GOAL OF THE EXERCISE: What you return must be the lines from the first one below through the one containing "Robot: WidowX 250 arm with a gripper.", exactly and with pictures excluded.

TASK DATA:
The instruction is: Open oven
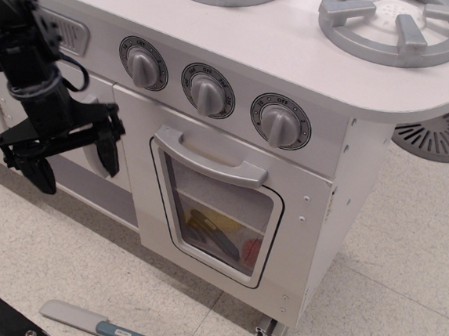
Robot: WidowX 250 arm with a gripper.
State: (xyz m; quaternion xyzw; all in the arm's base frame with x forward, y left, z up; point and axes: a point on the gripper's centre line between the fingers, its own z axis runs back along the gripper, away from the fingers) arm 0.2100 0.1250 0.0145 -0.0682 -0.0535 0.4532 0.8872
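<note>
The white toy oven stands at the middle. Its door has a rounded clear window in a grey frame and a wide horizontal grey handle across the top. The door is closed, and colourful toy items show behind the window. My black gripper hangs to the left of the oven door, in front of the plain white door, with its fingers spread open and empty. It is apart from the oven handle.
Three grey knobs sit above the oven door. Grey burners are on the white top. A toy knife lies on the tiled floor at the bottom left. A grey round grate lies at the right.
</note>
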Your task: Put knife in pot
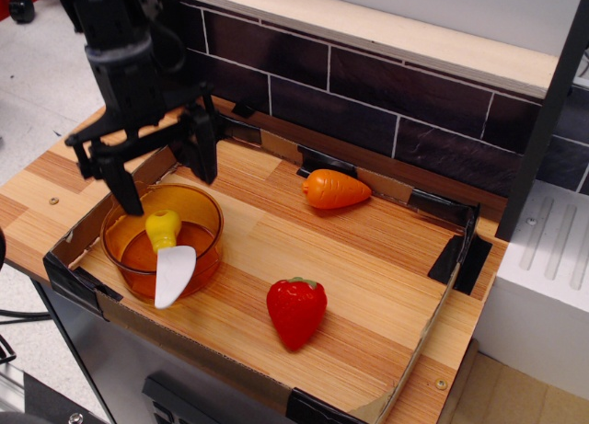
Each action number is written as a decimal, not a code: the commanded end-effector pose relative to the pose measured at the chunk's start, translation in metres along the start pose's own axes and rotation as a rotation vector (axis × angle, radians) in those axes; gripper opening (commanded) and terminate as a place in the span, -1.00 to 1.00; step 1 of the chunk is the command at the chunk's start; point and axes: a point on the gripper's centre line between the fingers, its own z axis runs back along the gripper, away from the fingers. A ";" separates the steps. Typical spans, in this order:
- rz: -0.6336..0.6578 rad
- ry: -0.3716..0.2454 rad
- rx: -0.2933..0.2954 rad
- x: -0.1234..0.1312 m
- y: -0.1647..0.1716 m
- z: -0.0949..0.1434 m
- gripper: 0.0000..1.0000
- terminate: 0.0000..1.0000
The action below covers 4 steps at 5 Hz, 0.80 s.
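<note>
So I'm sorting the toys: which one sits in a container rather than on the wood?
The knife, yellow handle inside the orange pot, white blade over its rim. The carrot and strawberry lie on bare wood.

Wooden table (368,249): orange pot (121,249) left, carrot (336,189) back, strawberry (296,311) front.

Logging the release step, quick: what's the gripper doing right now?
Gripper: open, holding nothing; the knife lies in the pot below it.

Orange toy carrot (336,189) near the dark tiled back wall (386,97), red strawberry (296,311) toward the front — both on the wooden tabletop (368,258), cardboard edging (419,350) around it
</note>
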 end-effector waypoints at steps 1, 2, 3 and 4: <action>-0.062 -0.100 -0.149 0.002 -0.023 0.071 1.00 -1.00; -0.106 -0.094 -0.159 0.008 -0.029 0.088 1.00 -1.00; -0.106 -0.094 -0.159 0.008 -0.029 0.088 1.00 -1.00; -0.106 -0.094 -0.159 0.008 -0.029 0.088 1.00 1.00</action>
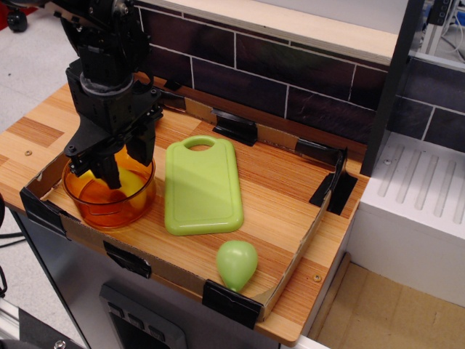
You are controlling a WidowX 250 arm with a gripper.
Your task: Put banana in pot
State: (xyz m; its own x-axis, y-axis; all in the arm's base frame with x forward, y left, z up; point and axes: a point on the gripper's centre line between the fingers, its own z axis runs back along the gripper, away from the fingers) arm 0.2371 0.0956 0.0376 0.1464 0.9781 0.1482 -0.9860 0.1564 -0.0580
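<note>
My black gripper (pixel 109 173) hangs over the translucent orange pot (pixel 131 198) at the tray's front left, with its fingertips down inside the rim. It appears shut on the yellow banana (pixel 86 177). Only one small yellow end of the banana shows, left of the fingers and at fingertip height inside the pot. The rest of the banana is hidden behind the gripper.
A flat light green cutting board (pixel 202 187) lies right of the pot. A light green pear-shaped toy (pixel 237 263) sits at the tray's front edge. The cardboard tray wall (pixel 320 211) rings the area. A dark tiled wall stands behind. The round yellow ball is hidden.
</note>
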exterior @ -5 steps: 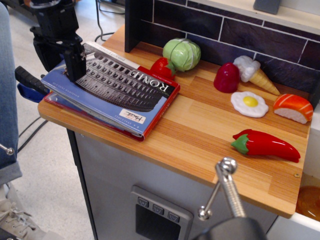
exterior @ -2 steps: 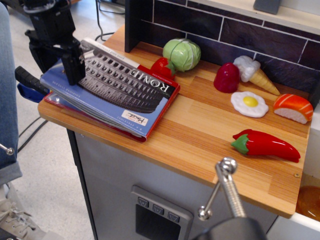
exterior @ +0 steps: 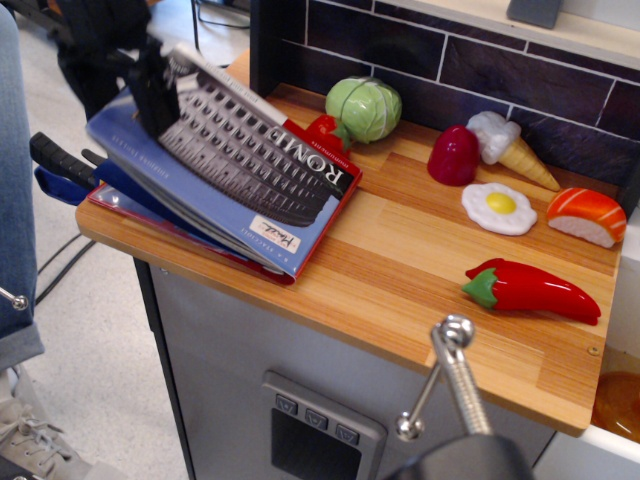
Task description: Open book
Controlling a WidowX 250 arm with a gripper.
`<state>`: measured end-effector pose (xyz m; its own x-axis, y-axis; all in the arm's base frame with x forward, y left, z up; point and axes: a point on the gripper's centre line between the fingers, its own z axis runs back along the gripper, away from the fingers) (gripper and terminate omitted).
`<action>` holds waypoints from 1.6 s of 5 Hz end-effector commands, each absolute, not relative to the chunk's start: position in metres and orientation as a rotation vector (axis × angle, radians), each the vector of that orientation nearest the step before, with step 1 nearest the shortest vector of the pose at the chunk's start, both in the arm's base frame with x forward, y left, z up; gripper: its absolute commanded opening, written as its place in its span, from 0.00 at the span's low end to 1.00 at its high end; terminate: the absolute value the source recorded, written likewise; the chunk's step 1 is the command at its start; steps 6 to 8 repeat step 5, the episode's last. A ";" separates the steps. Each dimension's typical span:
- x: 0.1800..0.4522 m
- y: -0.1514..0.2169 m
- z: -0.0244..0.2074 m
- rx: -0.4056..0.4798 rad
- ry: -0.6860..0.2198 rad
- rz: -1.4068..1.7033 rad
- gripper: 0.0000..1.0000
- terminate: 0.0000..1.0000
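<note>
Single view on my feed: camera set high off the front corner of the light wooden counter, angled down and across toward the dark tiled back wall. Medium-close range; grey cabinet front and floor included.

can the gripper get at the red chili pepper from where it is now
Probably not right away: the gripper is at the far left edge, gripping the lifted cover of the ROME book. The red chili pepper lies uncovered across the counter, so the approach itself looks free.
</note>
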<state>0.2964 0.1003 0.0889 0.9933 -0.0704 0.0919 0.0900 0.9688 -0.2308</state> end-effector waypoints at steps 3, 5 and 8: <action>0.300 0.006 0.189 -0.566 -0.071 -0.061 1.00 0.00; 0.301 -0.055 0.207 -0.698 -0.025 -0.061 1.00 1.00; 0.301 -0.055 0.207 -0.698 -0.025 -0.061 1.00 1.00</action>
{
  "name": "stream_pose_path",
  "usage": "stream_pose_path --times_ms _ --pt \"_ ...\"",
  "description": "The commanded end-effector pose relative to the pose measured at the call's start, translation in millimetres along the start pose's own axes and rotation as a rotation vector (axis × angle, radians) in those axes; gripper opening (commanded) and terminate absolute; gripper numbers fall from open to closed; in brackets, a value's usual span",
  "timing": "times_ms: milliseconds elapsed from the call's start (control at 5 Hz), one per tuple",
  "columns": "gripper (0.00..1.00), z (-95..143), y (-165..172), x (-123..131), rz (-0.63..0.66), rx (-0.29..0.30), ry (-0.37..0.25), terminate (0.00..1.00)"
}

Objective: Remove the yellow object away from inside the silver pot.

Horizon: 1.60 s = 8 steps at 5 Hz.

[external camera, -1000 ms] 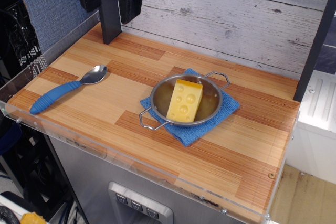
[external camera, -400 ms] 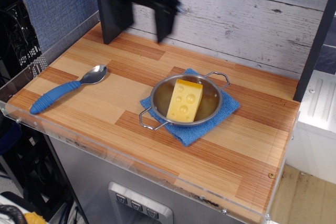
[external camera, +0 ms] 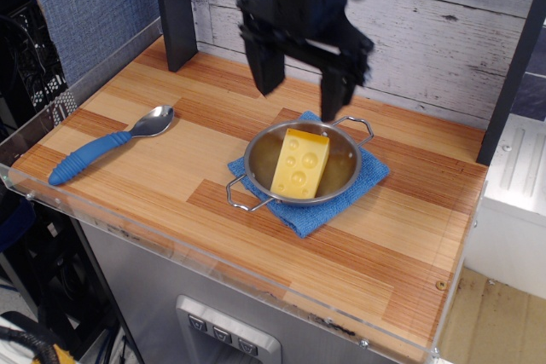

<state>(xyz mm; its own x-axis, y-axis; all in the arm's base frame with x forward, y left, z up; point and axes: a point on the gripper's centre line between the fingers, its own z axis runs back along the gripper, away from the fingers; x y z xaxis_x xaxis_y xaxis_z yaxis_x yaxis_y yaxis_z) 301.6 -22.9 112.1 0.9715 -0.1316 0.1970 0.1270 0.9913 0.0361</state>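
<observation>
Yellow cheese (external camera: 300,164) sits inside the pot (external camera: 345,178), which rests on a blue cloth (external camera: 311,215) on the desk (external camera: 171,155). Above the pot's far rim the gripper (external camera: 300,91) hangs with fingers spread, holding nothing. The approach seems underway; next it should descend and straddle the cheese.
</observation>
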Motion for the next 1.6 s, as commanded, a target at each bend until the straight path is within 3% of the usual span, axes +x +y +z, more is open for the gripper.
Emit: stream_pose_path --times_ms 0,600,1200,1400 --pt "1.00 -24 22 -1 0.012 0.087 0.019 0.00" --pt "1.00 -66 32 -7 0.061 0.102 0.119 0.00" --pt "1.00 -48 11 3 0.106 0.018 0.076 0.00" --pt "1.00 -49 4 2 0.104 0.024 0.074 0.00"
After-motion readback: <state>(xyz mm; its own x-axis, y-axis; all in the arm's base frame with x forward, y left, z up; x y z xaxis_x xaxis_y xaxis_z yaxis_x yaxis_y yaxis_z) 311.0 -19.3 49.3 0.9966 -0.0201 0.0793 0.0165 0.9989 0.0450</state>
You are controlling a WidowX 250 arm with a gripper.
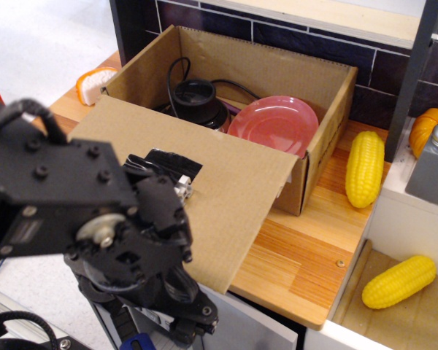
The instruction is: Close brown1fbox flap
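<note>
Arm position: the gripper [193,324] sits low at the front left edge of the bench, below and in front of the flap, with the bulky black wrist above it hiding most of the fingers
Jaw state: cannot tell; the fingertips are largely masked by the wrist housing, and nothing is visibly held
Flap: the flap [204,182] lies folded outward and downward from the near wall of the box, overhanging the bench's front edge; a black tape patch [164,166] shows on its upper face
Box: the brown1fbox [266,69] stands open toward the back of the bench, against the dark tiled wall, holding a black round object [197,98] and a pink plate [274,124]
Risk, missed contact: the gripper appears to be under the flap's free edge; a lift started too far left would likely slide off the corner and leave the flap down
Risk, box shift: a push directed backward rather than upward could shove the light box along the bench toward the wall
Risk, obstruction: the plate leans near the hinge line and may stop the flap from seating flat
Right side: one corn cob [365,168] lies just beside the box, another corn cob [398,281] lower at the right corner; both are probably clear of the swing
</note>
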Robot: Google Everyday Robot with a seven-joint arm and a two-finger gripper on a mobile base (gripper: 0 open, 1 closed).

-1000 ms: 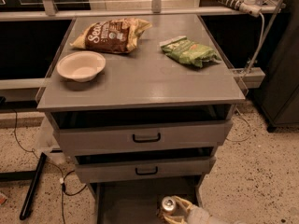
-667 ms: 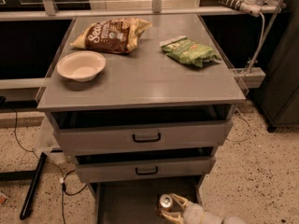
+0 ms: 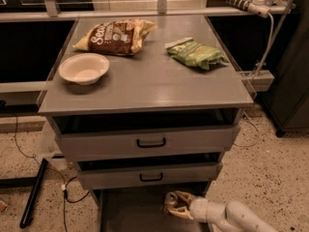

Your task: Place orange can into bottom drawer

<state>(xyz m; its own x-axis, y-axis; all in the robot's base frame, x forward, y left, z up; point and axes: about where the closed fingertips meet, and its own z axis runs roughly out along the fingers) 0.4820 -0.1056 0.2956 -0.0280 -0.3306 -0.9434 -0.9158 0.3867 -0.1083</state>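
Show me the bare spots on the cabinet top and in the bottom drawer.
Cabinet top: the front strip, forward of the bowl and green bag, plus the middle gap between them. Bottom drawer: left floor bare; right side crowded by the gripper holding the orange can.

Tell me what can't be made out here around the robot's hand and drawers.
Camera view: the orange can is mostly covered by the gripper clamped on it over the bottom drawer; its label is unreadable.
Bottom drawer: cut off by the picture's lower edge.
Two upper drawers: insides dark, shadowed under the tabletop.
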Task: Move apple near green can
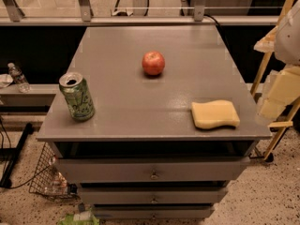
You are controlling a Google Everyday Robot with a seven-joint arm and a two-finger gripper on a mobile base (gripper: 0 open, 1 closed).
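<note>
Tabletop: apple, green can; gripper off right edge.

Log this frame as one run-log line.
stage: pre-grasp | apple: middle of table, free | green can: upright, front-left, apart from apple | gripper: right edge of view, beside table | sponge: front-right

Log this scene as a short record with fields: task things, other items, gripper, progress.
surface: grey cabinet top, drawers below
apple: middle of the top, toward the back, standing free
green can: upright near the front left corner, top opened
sponge: yellow, lying flat near the front right
gripper: at the right edge of the view, beside the cabinet, holding nothing from it
water bottle: off the cabinet, on the left
progress: apple and green can well apart; move not yet done
</note>
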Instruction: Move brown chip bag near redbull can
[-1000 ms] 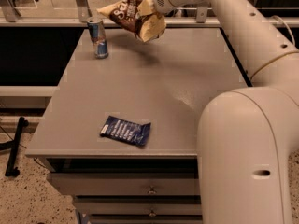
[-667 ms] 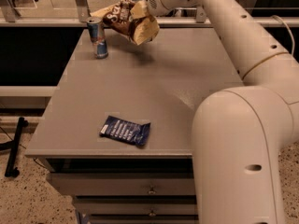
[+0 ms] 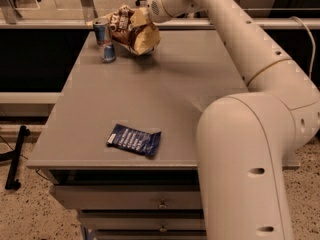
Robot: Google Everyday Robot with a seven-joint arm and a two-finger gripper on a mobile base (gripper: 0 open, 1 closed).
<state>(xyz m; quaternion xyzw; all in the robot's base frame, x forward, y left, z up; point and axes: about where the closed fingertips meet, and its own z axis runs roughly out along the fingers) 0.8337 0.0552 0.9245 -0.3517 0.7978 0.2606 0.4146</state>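
Observation:
The brown chip bag (image 3: 131, 30), dark brown with tan-yellow edges, hangs just above the table's far left part. My gripper (image 3: 142, 15) is at the end of the white arm and is shut on the bag's top right edge. The redbull can (image 3: 104, 39), slim, blue and silver, stands upright at the far left of the table, right beside the bag's left edge. Whether bag and can touch cannot be told.
A small flat dark-blue packet (image 3: 134, 139) lies near the table's front edge. The grey table (image 3: 165, 94) has drawers under its front. My white arm (image 3: 245, 134) fills the right side. A black stand leg (image 3: 15, 156) is on the floor at left.
My gripper has carried the chip bag leftward and lower, from right of the can to close beside it. The can and the blue packet have not moved.

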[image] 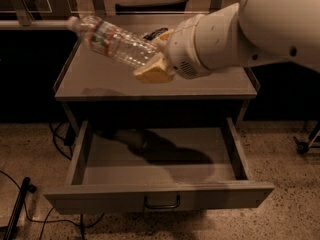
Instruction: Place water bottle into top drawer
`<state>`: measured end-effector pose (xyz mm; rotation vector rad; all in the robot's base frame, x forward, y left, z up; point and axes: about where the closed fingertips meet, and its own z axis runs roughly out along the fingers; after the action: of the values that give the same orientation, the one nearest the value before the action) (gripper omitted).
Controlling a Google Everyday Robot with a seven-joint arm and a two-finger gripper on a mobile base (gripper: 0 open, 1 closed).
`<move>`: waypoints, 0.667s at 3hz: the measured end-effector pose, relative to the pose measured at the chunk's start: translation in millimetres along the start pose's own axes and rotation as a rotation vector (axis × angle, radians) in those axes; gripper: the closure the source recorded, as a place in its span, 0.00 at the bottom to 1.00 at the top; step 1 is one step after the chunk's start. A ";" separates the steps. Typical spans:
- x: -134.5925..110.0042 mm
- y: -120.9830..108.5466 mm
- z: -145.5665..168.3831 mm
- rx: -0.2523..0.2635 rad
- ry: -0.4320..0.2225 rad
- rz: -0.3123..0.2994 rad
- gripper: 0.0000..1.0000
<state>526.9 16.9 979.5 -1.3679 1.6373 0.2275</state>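
1. The water bottle (117, 44), clear ribbed plastic with a white cap and a pale label edged in red, hangs in the air above and behind the top drawer (160, 195), a wide shallow grey metal drawer that stands pulled out
2. The gripper (158, 55), a two-finger hand on a thick white arm, is above the rear of the drawer, near its middle; its beige fingers (152, 74) are clamped on the bottle's bottom end
3. From the gripper the bottle's long axis runs up and to the left, tilted, with the cap as the higher and farther end, reaching about as far as the drawer's left wall
4. The bottle is over the flat grey tabletop (100, 81) that sits above the drawer's rear, not over the open part, so the coming move likely calls for carrying it toward the drawer's front and then down
5. The axis lies roughly along the drawer's width, which should suit the fit
6. The risk, as I judge it, is the cap end catching the tabletop edge or the left wall on the way down
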 end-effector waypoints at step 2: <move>-62.6 143.0 -4.5 0.051 0.021 -0.226 1.00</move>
<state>399.2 106.2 969.8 -1.5057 1.4805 0.0383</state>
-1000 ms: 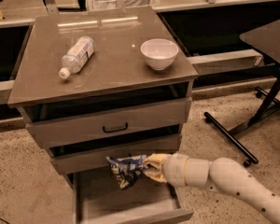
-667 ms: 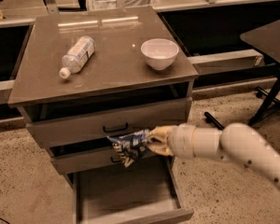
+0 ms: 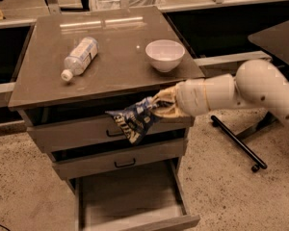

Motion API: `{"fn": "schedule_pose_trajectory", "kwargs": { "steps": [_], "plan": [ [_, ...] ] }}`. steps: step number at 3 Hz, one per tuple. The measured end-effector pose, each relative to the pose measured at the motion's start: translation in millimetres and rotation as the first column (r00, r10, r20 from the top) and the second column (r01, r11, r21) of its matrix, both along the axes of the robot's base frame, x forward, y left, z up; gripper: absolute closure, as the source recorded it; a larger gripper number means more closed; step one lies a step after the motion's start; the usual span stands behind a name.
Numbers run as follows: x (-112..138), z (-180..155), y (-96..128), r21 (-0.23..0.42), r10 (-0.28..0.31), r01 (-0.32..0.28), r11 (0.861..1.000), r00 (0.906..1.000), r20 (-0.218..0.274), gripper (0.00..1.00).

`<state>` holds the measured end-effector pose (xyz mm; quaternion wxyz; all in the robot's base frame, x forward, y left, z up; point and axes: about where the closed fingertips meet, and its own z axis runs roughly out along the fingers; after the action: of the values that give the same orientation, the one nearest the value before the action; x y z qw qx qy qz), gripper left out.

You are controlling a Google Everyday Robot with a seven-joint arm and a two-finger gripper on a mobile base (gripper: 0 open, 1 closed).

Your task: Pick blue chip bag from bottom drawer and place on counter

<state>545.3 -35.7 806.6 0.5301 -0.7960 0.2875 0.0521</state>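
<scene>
My gripper (image 3: 160, 106) is shut on the blue chip bag (image 3: 134, 120), a crinkled dark-blue foil bag with white lettering. It holds the bag in the air in front of the top drawer, just below the counter's front edge. The bag hangs down and to the left from the fingers. The bottom drawer (image 3: 130, 201) is pulled out and its flat floor is bare. The counter (image 3: 111, 61) is the glossy grey-brown top of the cabinet, above and behind the bag. My white arm reaches in from the right.
A clear plastic bottle (image 3: 80, 57) lies on the counter's left side. A white bowl (image 3: 165, 55) stands at its right, just above my gripper. A dark table (image 3: 279, 35) and its black leg (image 3: 236, 143) are at the right.
My gripper has lifted the blue chip bag from just above the bottom drawer up to the level of the top drawer, near the counter's front edge.
</scene>
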Motion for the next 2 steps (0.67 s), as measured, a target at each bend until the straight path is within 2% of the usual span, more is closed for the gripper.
{"fn": "schedule_pose_trajectory", "kwargs": {
  "steps": [1,2],
  "plan": [
    [7.2,24.8,-10.1,-0.001,0.036,-0.036,0.999,0.9993,0.012,1.00],
    [6.9,25.0,-10.6,0.000,0.034,-0.034,0.999,0.9993,0.013,1.00]
  ]
}}
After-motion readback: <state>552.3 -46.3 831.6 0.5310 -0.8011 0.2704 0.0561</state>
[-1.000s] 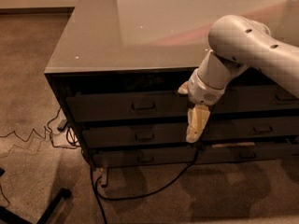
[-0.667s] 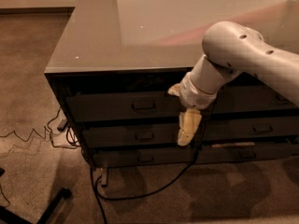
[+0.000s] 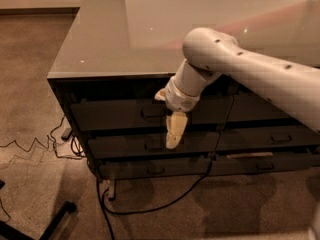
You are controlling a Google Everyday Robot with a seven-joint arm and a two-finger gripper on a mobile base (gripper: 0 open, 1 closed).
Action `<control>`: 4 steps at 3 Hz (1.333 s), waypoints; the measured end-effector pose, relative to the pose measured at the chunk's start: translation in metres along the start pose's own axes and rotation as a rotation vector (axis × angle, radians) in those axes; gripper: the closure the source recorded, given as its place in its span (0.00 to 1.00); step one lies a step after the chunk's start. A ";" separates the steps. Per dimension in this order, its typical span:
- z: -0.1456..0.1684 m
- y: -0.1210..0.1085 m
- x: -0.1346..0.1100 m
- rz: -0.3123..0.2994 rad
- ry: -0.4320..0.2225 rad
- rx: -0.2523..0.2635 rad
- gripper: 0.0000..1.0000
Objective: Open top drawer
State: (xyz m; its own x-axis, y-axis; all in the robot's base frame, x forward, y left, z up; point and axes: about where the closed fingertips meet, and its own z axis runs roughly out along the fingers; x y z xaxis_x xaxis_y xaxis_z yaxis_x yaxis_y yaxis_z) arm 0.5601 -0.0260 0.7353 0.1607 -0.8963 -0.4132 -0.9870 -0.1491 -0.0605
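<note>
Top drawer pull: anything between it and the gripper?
No. In the camera view, only bare front of the top drawer separates its pull from the gripper, which hangs just right of it, pointing down.

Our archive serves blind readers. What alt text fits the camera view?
The cream gripper of a white robot arm points down in front of the shut wide dark grey top drawer, just right of its small metal pull. Black cable trails across brown carpet.

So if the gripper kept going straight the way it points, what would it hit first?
The gripper points down, just below the top drawer. Straight on, probably the carpet near the black cable; depth is unclear.
</note>
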 end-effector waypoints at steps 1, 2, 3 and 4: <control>0.022 -0.028 0.002 0.003 0.027 -0.024 0.00; 0.029 -0.055 0.022 0.050 0.056 -0.029 0.00; 0.029 -0.069 0.054 0.108 0.082 -0.029 0.00; 0.027 -0.068 0.086 0.171 0.098 -0.022 0.00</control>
State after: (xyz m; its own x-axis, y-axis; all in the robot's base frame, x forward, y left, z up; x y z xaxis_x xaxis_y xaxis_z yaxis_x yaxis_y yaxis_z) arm 0.6410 -0.0817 0.6792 -0.0079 -0.9455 -0.3255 -0.9997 0.0005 0.0229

TASK ANSWER:
The instruction is: Open oven
Robot: WidowX 250 arm with a gripper.

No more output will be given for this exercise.